Ash Berlin

Markdown's List Handling

Posted on Jan 23 2010

Jeff Atwood of codinghorror.com recently posted a rant/diatribe against Markdown, whilst at the same time declaring his love for it…

I agree 99% - the 1% where I don’t agree is point #3 is a non-issue for me.

When evilstreak and I wrote markdown-js recently we spent hours ranting against the fact that the ‘specification’ for Markdown is the broken implementation of Markdown.pl. (As for why we wrote a new implementation, well thats a whole other story. Main reason being needed an intermediate representation to play with.) Take this particular gem:

  * foo
   * bar
* baz
 * fnord

Its rather brilliantly ambiguous. It is of course not mentioned in the ‘specification’ (which is not a specification per say: its a usage guide). Markdown.pl treats it as if you’d written:

* foo
  * bar
  * baz
  * fnord

So of course this is the behaviour in most markdown implementations – Babelmark is a good tool for this sort of checking. If you think that case is odd, try to work out what this example is treated as:

   * foo
  * bar
 * baz
* HATE
  * flibble
   * quxx
    * nest?
        * where
      * am
     * i?

Any guesses? No? Well, its as if you entered this:

* foo
    * bar
    * baz
    * HATE
    * flibble
* quxx
    * nest?
        * where
        * am
        * i?

If you dont believe me, try it for yourself. This took me a number of hours just staring at the output and trying different permutations to to work out just what was going on here. I guess I could have looked at the code, but I like my eyes, thank you very much.

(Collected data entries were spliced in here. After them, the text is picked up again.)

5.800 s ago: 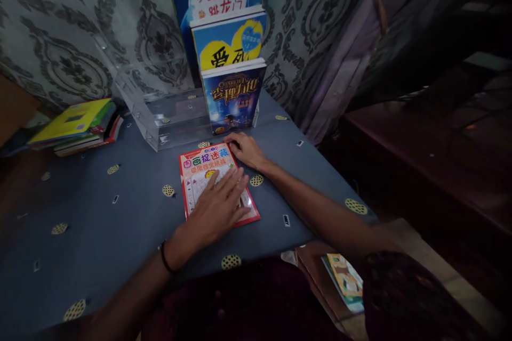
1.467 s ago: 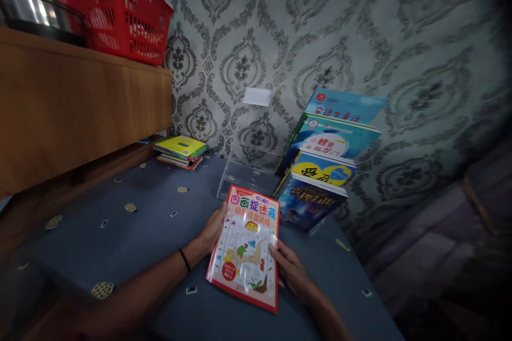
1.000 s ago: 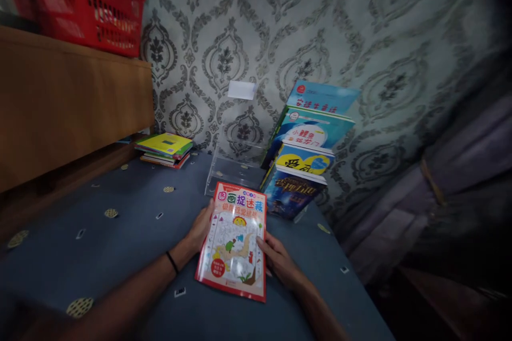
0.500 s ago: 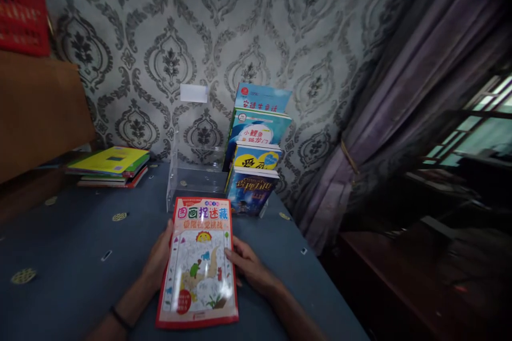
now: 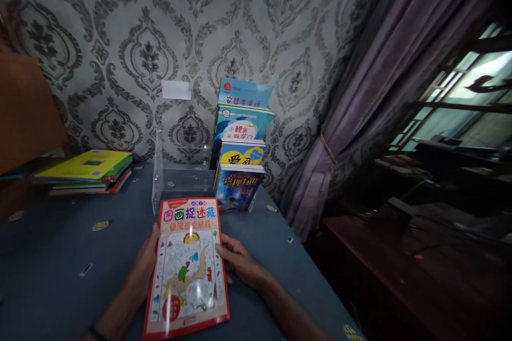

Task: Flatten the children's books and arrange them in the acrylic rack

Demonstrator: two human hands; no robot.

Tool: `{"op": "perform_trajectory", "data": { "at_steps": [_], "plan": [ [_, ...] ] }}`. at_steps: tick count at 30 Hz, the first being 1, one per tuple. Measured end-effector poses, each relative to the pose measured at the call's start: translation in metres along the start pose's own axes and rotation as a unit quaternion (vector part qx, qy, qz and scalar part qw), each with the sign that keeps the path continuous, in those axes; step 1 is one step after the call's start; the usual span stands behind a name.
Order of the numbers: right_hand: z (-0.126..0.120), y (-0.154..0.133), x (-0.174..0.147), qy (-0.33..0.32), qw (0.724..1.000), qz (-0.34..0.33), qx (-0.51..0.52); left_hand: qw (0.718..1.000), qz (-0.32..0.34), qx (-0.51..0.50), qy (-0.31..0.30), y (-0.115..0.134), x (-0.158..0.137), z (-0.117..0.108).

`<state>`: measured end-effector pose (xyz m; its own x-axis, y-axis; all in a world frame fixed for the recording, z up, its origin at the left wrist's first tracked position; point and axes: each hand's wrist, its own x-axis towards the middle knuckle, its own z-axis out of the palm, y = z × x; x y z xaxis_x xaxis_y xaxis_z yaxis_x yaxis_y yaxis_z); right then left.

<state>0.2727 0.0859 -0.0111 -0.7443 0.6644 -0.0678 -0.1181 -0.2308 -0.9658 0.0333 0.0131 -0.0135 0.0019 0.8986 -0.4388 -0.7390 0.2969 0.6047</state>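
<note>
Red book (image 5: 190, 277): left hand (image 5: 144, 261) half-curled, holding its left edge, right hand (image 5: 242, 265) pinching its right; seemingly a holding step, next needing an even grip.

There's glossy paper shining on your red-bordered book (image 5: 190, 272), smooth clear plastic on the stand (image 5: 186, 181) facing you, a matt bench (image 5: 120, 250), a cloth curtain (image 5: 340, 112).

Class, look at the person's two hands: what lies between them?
In the head view, the red-bordered book lies between the left hand and the right hand, one at each side edge.
</note>
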Motion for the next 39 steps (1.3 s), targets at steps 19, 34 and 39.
{"op": "perform_trajectory", "data": {
  "at_steps": [19,34,39],
  "plan": [
    [0.021,-0.061,0.011,-0.008,0.991,-0.051,-0.124,0.969,0.236,0.060,-0.041,0.049,-0.032,0.032],
    [0.045,-0.231,0.067,-0.066,0.967,-0.136,-0.204,0.844,0.370,0.386,-0.049,0.228,-0.055,0.102],
    [0.054,-0.316,0.093,-0.050,0.942,-0.209,-0.258,0.791,0.450,0.414,-0.020,0.290,-0.078,0.164]
  ]
}}
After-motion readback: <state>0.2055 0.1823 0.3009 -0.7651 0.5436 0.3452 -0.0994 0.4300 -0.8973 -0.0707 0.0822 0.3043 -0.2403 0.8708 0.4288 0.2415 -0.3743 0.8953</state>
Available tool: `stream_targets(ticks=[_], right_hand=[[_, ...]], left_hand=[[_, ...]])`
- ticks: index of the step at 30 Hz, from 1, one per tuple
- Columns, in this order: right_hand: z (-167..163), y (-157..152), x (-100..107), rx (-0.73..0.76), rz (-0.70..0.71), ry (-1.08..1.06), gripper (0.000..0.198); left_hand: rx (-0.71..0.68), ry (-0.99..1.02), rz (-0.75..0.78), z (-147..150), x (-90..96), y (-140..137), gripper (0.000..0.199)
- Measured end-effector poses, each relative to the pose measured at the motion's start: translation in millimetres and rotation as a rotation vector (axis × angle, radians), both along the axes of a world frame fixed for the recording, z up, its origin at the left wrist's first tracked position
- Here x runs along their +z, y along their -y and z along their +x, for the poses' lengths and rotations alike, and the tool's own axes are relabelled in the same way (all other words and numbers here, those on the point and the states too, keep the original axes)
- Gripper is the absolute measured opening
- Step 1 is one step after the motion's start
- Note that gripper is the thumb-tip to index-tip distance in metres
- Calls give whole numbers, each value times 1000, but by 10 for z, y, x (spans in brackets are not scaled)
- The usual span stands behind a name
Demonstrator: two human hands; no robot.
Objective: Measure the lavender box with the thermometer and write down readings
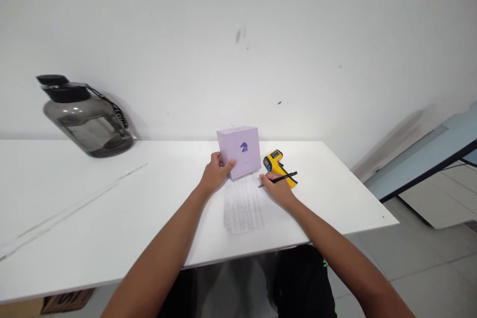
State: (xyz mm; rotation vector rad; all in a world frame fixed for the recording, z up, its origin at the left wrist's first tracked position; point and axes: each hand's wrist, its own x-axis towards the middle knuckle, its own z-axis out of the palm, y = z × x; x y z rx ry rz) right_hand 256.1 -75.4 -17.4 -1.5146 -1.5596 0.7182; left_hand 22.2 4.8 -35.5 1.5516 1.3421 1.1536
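Observation:
A light purple box (pixel 244 161) with a dark blue horse-head mark is tilted above the far end of a sheet of paper. My left hand (pixel 216 173) grips its left side, thumb on the front face. The paper (pixel 244 206) lies flat, covered in rows of handwriting too small to read. My right hand (pixel 278 189) is closed around a black pencil (pixel 286 177), its tip pointing left close to the paper's upper right edge. Just behind that hand lies a yellow and black infrared thermometer (pixel 275 160), partly covered by the hand and pencil.
A grey see-through water bottle (pixel 89 121) with a black lid stands at the back left of the white table (pixel 149 218). Behind the table rises a white wall (pixel 208 49). A pale panel with a dark edge (pixel 428 154) leans at the right.

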Motion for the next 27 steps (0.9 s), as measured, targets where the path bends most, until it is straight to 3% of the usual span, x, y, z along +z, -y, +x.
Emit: stream_targets(ticks=[16, 27], right_hand=[[9, -2, -2, 41, -10, 7, 39], [15, -2, -6, -10, -2, 11, 39]], left_hand=[[12, 7, -5, 3, -6, 1, 72], [11, -10, -15, 7, 22, 25, 71]])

I’m not sure if this is how other implementations manage it, but what we did to replicate this (brain dead) behaviour was:

  • keep a ‘stack’ of previous lists and what indent they have, updated when ever you create a new nested list or ‘un-nest’ a list item by pushing and popping
  • if the next item is indented by 4 more spaces than the ‘indent level’ of the previous item then it’s a nested list.
  • if the number of indent chars (after tab expansion) exactly matches the indent of a list in the stack, place it at the same level as that item
  • failing that, treat it as if it was just indented to make it a sub list, even if it is actually indented less than the ‘parent’ list item.

The third point above explains why in case VII quxx appears at the same level as foo. And screams out for a desperate need for some cases to be specified as errors.

So no you know what you get when you have people implement a project in different languages without a sufficiently spec-like-spec or even some regression tests they could run: chaos.